VI. Other Allegations
- Indirect Infringement: The complaint alleges that Defendant ARN induced DFH's direct infringement (Compl. ¶42). The factual basis includes allegations that ARN's founder, Dr. Tan, created the infringing DuoQuinol product, provided DFH with the information to produce it, and that ARN supplies a key ingredient (GG) for the final CoQnol product, all while allegedly knowing of Kaneka's patents (Compl. ¶¶ 17, 21, 44).
- Willful Infringement: Willfulness is alleged based on both pre- and post-suit knowledge. The complaint alleges Defendants had pre-suit knowledge based on public statements acknowledging Kaneka's "patented form of Ubiquinol" (Compl. ¶20) and Dr. Tan's alleged familiarity with Kaneka's technology from prior business discussions (Compl. ¶23). The complaint further alleges that if Defendants did not have actual knowledge, they were willfully blind by deliberately failing to investigate the "high probability" of infringement (Compl. ¶¶ 43-44).
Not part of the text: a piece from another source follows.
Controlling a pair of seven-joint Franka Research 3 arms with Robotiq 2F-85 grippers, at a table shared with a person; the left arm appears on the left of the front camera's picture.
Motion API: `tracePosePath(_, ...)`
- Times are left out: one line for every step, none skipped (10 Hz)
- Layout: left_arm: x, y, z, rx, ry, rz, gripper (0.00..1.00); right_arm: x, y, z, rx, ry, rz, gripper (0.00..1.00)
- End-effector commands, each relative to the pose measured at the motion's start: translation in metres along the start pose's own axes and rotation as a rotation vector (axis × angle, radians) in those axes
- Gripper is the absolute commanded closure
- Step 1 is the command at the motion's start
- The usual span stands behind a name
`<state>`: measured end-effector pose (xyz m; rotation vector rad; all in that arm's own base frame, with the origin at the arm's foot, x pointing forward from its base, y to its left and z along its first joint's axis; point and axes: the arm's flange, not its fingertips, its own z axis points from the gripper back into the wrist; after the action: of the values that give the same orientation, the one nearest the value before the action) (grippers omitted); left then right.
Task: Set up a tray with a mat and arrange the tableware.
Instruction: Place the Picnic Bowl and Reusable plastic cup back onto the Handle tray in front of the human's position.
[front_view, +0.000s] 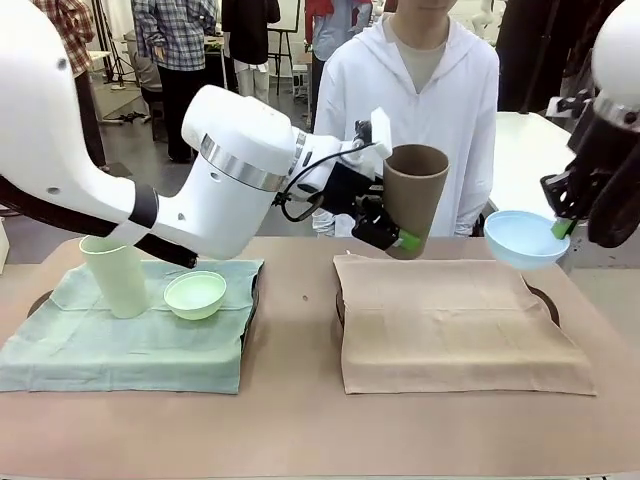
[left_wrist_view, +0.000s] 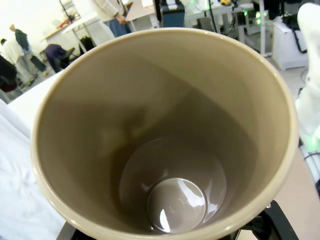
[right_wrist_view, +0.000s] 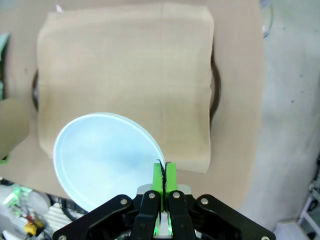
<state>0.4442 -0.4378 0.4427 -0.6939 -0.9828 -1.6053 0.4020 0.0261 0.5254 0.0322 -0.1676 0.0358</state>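
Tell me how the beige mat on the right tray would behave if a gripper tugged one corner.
The beige mat is probably floppy: its far edge shows small wrinkles and a fold line, and it drapes over the tray rim. With nothing on it, a tug would likely slide or bunch it. It looks light, thin cloth.

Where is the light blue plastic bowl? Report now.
In the front view, the light blue round plastic bowl hangs at right, pinched by its rim in the right gripper, above the beige cloth mat's far right corner.
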Motion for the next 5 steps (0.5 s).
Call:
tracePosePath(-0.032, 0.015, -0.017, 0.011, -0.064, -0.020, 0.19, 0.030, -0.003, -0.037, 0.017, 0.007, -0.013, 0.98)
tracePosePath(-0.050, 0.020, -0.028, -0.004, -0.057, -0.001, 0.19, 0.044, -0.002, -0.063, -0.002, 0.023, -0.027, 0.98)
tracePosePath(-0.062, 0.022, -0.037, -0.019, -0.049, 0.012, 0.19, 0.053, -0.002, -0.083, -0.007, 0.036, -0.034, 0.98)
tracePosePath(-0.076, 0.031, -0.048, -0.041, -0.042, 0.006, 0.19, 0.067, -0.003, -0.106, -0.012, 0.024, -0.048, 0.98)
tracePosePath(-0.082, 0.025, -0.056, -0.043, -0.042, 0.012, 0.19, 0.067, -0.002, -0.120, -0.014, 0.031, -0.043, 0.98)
VII. Analyst’s Conclusion: Key Questions for the Case
A central issue will be one of factual evidence: The infringement case, as pled, relies heavily on Plaintiff's own testing of the accused products. The litigation will likely focus on discovery battles over the validity of those tests and the consistent composition of Defendants' products. Do the products, as sold commercially, reliably meet the purity and composition requirements of the asserted claims?
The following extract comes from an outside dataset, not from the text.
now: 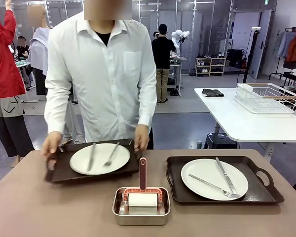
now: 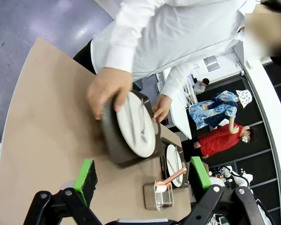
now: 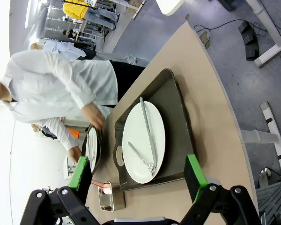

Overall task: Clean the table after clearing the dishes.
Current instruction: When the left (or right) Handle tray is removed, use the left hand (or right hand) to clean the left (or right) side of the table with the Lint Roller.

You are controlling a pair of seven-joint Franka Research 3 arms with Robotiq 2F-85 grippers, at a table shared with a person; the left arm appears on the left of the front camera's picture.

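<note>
Table (image 1: 34,207) was brown, matte | 1 right tray (image 1: 176,190) lay flat on it | 1 steel pan (image 1: 140,218) stood near middle, close beside that tray | 1 left tray (image 1: 59,170) was far left, resting or lifted unclear

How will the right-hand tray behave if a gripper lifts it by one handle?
Probably stiff, but the tray would likely tilt. Its plate looks loose and could slide; the knife and fork resting on it may slip off.

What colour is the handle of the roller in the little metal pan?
The roller's handle is coral red, clearest in the front view.
</note>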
The case will also turn on a question of claim scope: Can the term "comprising ... reduced coenzyme Q11" in the ’080 Patent be satisfied by the presence of a trace amount of the substance, or does the patent’s context require a functionally significant quantity added for the stated purpose of stabilization? The resolution of this claim construction issue may be dispositive for infringement of the ’080 Patent.
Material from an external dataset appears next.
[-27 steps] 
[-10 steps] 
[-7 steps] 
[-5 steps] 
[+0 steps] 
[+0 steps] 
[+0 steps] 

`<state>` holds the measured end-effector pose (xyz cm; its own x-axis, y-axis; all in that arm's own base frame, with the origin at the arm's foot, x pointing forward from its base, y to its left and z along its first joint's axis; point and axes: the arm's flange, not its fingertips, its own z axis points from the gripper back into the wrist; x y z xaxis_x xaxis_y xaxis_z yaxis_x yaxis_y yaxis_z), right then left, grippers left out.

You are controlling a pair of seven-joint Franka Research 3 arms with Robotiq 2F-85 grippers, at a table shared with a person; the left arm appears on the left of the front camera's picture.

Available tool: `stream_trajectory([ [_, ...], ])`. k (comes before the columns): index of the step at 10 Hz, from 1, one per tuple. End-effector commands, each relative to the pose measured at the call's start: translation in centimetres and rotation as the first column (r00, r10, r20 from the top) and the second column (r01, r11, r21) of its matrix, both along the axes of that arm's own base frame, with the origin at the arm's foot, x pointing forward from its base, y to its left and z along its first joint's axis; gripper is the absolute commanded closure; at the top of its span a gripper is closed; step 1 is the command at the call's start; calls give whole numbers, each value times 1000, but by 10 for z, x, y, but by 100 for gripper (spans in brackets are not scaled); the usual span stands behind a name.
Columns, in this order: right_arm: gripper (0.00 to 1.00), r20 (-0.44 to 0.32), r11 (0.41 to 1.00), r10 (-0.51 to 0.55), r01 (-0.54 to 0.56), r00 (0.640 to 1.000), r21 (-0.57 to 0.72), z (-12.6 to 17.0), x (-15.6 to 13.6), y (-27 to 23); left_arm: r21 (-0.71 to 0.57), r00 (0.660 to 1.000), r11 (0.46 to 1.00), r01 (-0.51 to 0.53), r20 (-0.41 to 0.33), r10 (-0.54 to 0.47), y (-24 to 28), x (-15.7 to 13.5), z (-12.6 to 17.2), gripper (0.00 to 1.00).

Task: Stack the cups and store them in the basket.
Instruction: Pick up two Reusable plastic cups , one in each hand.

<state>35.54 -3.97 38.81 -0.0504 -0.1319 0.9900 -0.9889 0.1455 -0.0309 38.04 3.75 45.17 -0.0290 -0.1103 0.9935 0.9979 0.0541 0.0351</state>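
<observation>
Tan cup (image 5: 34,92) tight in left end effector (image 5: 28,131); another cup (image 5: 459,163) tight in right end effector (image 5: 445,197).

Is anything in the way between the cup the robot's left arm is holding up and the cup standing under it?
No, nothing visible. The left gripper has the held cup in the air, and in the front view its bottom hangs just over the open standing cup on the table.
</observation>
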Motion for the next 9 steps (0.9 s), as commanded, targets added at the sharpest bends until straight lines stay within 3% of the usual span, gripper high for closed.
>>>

A key question for damages will be one of intent: The complaint makes detailed allegations of willful blindness based on Defendants' public statements and alleged prior dealings. The court will need to assess whether these facts establish that Defendants subjectively believed there was a high probability of infringement and took deliberate actions to avoid learning the truth, which could support an enhancement of damages.